A tax lien is a judgment filed by the Tax Commission against a taxpayer’s real or personal property when they neglect or refuse to pay a Utah tax balance.
A lien is a public document that lists a delinquent taxpayer’s personal or business name, the tax type and amount owed at the time the lien is filed. The Tax Commission may use a lien to seize and sell a taxpayer’s real and personal property, if necessary, to pay a tax balance.
If a person or business has a payment agreement with the Tax Commission, we may file a lien to secure that debt.
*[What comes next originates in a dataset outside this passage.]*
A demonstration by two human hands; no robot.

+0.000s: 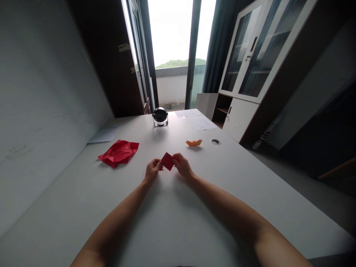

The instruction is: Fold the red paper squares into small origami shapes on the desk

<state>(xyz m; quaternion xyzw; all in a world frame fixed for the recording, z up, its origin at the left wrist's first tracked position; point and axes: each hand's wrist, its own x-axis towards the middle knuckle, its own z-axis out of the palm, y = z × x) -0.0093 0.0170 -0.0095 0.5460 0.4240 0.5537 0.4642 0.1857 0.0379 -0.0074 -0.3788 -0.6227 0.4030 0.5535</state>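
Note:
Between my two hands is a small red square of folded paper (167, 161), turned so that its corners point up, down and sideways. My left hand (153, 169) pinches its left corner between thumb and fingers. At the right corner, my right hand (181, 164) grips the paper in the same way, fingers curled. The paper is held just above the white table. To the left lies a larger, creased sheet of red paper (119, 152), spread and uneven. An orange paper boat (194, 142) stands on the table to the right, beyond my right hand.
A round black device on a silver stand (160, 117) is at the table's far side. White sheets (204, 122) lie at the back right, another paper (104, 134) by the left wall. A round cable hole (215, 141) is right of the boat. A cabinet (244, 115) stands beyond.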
If the payments are made as agreed, we will not take action on the lien.
If we file a lien against you, we will send a certified Notice of Lien to the address listed on your account.
Removing a Lien
There are two ways to have a lien withdrawn:
- Pay the full balance of the tax, penalty and interest. When the outstanding tax, penalty and interest have been paid, the lien will be withdrawn.
- Prove to the Tax Commission that the lien was issued in error.
Even after a lien is withdawn it will still be listed in public records as set aside.
How Tax Liens Affect Your Credit Rating
Credit reporting agencies have access to county records. A state tax lien may prevent you from selling or refinancing property and can make it difficult to acquire credit.
When a lien against you is withdrawn, the Tax Commission will send you a Notice to Credit Bureaus. Send a copy of this notice to the credit bureau(s).